What the task asks
The answer should consist of the full listing below, repeated exactly and free of pictures.

** Data segment follows **

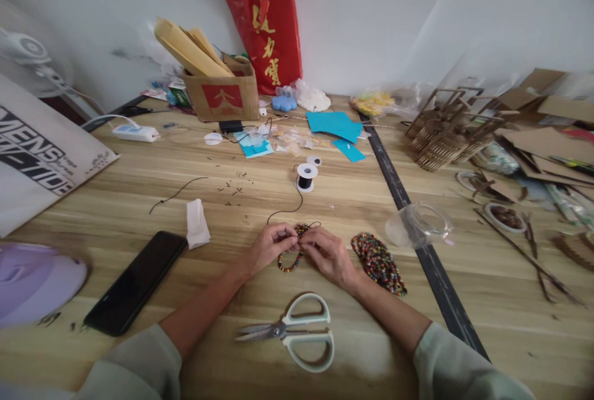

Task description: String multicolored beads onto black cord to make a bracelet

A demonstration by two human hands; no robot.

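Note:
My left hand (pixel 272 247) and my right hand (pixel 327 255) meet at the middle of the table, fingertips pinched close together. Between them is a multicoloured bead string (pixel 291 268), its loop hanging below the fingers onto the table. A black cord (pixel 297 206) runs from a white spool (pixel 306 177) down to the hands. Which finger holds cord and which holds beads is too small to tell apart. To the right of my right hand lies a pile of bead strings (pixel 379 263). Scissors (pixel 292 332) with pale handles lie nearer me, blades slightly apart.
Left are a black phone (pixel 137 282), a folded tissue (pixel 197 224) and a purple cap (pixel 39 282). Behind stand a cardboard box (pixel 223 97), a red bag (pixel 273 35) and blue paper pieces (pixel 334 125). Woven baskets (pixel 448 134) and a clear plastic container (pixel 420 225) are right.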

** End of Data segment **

Exercise output
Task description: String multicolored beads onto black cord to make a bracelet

A demonstration by two human hands; no robot.

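Note:
My left hand (pixel 272 247) and my right hand (pixel 327 255) meet at the middle of the table, fingertips pinched close together. Between them is a multicoloured bead string (pixel 291 268), its loop hanging below the fingers onto the table. A black cord (pixel 297 206) runs from a white spool (pixel 306 177) down to the hands. Which finger holds cord and which holds beads is too small to tell apart. To the right of my right hand lies a pile of bead strings (pixel 379 263). Scissors (pixel 292 332) with pale handles lie nearer me, blades slightly apart.
Left are a black phone (pixel 137 282), a folded tissue (pixel 197 224) and a purple cap (pixel 39 282). Behind stand a cardboard box (pixel 223 97), a red bag (pixel 273 35) and blue paper pieces (pixel 334 125). Woven baskets (pixel 448 134) and a clear plastic container (pixel 420 225) are right.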

With the answer given, the exercise is complete.